2. Materials and Methods

2.1. Materials and WPF Preparation

Wheat peptides were obtained from China National Research Institute of Food & Fermentation Industries (Beijing, China), and prepared by protease hydrolysis method [10]. The peptides included 3–6 amino acid residues, ranging from 140 to 1000 Da. Fucoidan (Beijing Gingko Group, Beijing, China) was extracted from Laminaria japonica (kelp) by water and filtered by membrane. An optimal ratio of 10:3 (wheat peptides:fucoidan) was determined after previous bioassays and in vivo pilot study as well as considering commercial cost and regulatory limits of China Food and Drug Administration (CFDA) on doses. WPF was prepared by Nutrilite Health Institute through mixture of 1 g of wheat peptides and 300 mg of fucoidan (daily intake for human).

2.2. Cell Culture

Human gastric epithelial cell line (GES-1) was obtained from the American Type Culture Collection (ATCC, Rockville, MD, USA) and was cultured at 37 °C under 5% CO2 in Dulbecco’s Modified Eagle Medium (Gibco, Grand Island, NY, USA) with 10% fetal bovine serum (Hyclone, Logan, UT, USA) and 1% penicillin streptomycin (Gibco, Grand Island, NY, USA).

2.3. Animals

Male Sprague Dawley rats (180–220 g) were purchased from Charles River (Beijing, China). Animals were housed in a temperature and humidity-controlled room (22–23 °C and 46–63%, respectively) and had free access to food and water. The experimental protocols (ethic code: SYXK (SU) 2013-0037) were approved by the Institutional Animal Care and Use Committee of Southeast University (Nanjing, China).

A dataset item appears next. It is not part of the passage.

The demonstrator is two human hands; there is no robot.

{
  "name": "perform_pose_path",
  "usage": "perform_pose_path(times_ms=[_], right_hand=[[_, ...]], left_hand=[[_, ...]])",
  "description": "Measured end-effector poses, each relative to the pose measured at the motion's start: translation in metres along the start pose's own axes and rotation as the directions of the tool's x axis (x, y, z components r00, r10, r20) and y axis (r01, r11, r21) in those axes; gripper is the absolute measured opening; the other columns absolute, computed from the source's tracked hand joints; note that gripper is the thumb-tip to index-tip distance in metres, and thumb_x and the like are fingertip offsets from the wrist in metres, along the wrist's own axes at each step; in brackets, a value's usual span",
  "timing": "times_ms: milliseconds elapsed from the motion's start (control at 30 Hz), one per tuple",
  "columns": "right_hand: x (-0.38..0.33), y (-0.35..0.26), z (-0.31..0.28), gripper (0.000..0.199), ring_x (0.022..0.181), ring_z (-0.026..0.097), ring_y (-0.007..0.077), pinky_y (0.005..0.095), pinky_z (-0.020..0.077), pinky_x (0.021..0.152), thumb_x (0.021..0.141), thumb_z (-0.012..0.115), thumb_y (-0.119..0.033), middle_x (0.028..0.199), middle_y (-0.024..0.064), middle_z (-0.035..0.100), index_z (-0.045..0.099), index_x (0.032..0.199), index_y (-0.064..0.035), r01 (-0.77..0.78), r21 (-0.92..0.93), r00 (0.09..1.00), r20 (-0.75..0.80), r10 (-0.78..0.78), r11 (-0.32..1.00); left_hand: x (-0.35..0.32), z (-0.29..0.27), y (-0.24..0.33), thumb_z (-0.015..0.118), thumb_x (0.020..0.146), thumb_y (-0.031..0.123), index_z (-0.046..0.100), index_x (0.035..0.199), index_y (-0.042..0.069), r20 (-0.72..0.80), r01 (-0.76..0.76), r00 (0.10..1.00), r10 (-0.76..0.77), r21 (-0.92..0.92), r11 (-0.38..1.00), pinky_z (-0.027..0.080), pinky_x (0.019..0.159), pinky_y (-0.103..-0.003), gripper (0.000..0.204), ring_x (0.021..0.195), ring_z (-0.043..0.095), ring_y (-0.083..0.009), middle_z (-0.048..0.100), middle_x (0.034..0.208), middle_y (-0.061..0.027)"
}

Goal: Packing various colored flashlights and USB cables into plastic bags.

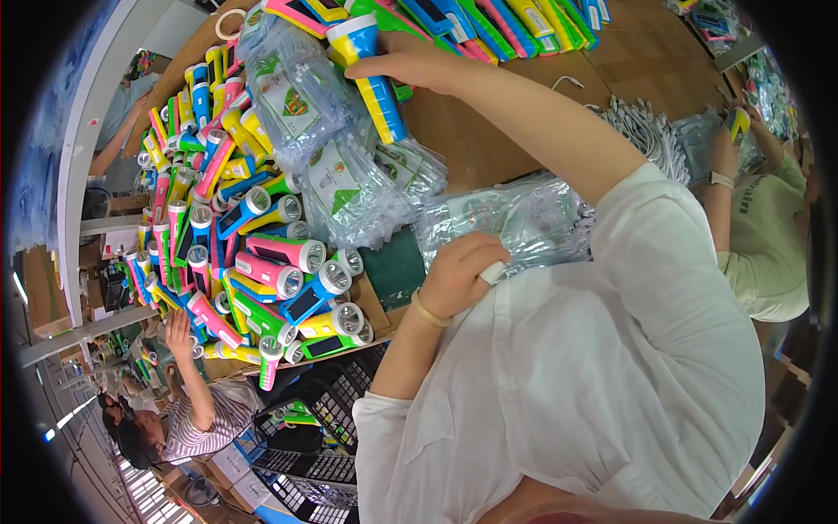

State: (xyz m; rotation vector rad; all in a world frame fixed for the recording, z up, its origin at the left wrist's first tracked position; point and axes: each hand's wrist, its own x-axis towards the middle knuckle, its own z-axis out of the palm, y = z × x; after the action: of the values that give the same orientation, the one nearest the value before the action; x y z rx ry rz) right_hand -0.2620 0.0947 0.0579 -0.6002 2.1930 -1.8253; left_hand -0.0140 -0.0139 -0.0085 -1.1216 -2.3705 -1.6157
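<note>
My right hand (pixel 410 63) reaches far across the wooden table (pixel 489 144) and is closed around a yellow and blue flashlight (pixel 377 87), held over a heap of clear plastic bags (pixel 327 153). My left hand (pixel 461 272) sits nearer my body, its fingers curled on the edge of a flat stack of clear plastic bags (pixel 532 218). One finger of that hand wears white tape and the wrist a thin band. My white shirt fills the lower right.
A big pile of pink, green, blue and yellow flashlights (pixel 262 262) covers the table's left. More flashlights (pixel 497 22) line the far edge. White cables (pixel 650 131) lie beside a co-worker in pale green (pixel 768 236). A person in stripes (pixel 205 419) reaches in. Black crates (pixel 327 419) stand below.
</note>
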Motion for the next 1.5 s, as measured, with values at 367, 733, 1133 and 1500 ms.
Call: perform_pose_path(times_ms=[367,733,1133,1500], right_hand=[[-0.216,0.014,-0.043,0.073,0.106,0.06,0.0141,0.0328,0.05,0.095,0.083,0.084,-0.018,0.12,0.0064,0.063,0.043,0.142,-0.0042,-0.188,0.203,0.979,0.119,0.166,0.961],[-0.238,-0.041,-0.059,0.041,0.094,0.069,0.0397,0.0488,0.0532,0.078,0.082,0.074,-0.015,0.098,0.0186,0.071,0.057,0.118,-0.005,0.137,-0.71,0.803,0.489,0.342,0.691],[-0.203,0.021,-0.078,0.024,0.092,0.068,0.0339,0.0454,0.0554,0.077,0.084,0.073,-0.029,0.101,0.0115,0.069,0.072,0.096,-0.0082,0.019,-0.894,0.996,0.058,0.072,0.448],[-0.214,-0.009,-0.142,0.028,0.062,0.055,0.0098,0.0251,0.0436,0.059,0.101,0.061,-0.023,0.067,-0.0003,0.056,0.058,0.079,-0.0043,-0.077,-0.364,0.956,-0.29,-0.034,0.928]], left_hand=[[0.0,0.008,0.005,0.075,0.075,-0.004,0.071,0.091,0.003,-0.162,0.086,0.983,-0.088,-0.022,0.996,0.053,0.072,-0.031,0.017,0.08,0.066,-0.0246,0.068,0.09,-0.011],[0.004,0.004,0.012,0.074,0.073,-0.005,0.071,0.088,0.002,-0.194,0.006,0.981,-0.011,-0.027,1.0,0.049,0.07,-0.031,0.017,0.078,0.062,-0.0229,0.065,0.086,-0.0094],[0.003,0.008,0.0,0.074,0.076,-0.001,0.068,0.093,0.004,-0.165,0.043,0.986,-0.03,0.074,0.996,0.052,0.072,-0.033,0.018,0.082,0.062,-0.0276,0.062,0.095,-0.0113],[-0.006,0.008,-0.005,0.074,0.08,-0.002,0.064,0.093,0.002,-0.25,0.061,0.966,-0.073,-0.056,0.997,0.051,0.077,-0.032,0.017,0.085,0.062,-0.0265,0.064,0.096,-0.0119]])
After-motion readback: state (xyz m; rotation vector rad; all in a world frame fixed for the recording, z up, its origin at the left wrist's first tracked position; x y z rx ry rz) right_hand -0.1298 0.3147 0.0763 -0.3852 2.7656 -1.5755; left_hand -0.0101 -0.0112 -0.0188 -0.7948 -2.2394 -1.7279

2.4. Ethanol-Induced Gastric Mucosal Damage Model

This model was established by following the protocol from CFDA for health food registration with the claim of “Assisting the Protection of Gastric Mucosa Function” [18]. After one-week acclimation, the animals were divided into eight groups (10 rats for each group): (1) naïve control; (2) model control; (3) low dose of WPF (108 mg/kg); (4) medium dose of WPF (217 mg/kg); (5) high dose of WPF (325 mg/kg); (6) fucoidan (50 mg/kg); (7) wheat peptide (167 mg/kg); (8) cimetidine (65 mg/kg). The rats of model control and treatment groups were given either vehicle (saline) or test articles by daily oral gavage for 30 days.
Acute model of gastric mucosal damage was induced by oral administration of ethanol (1 mL) 24 h after the 30-day-treatment period. Rats were sacrificed 1 h after ethanol treatment. The naïve control group received vehicle only. Prior to termination, blood was collected and centrifugated to get serum for further analysis. Then the animals were euthanized by CO2 inhalation, and stomach was excised for macroscopic and histopathologic evaluation.

2.5. Macroscopic Analysis

The excised stomach was opened along the greater curvature, and mucosa was washed with cold phosphate-buffered saline (PBS). Gastric mucosal damage was scored by an experienced gastroenterologist, who was blinded to the samples, and expressed as ulcer index (Table 1, [18]).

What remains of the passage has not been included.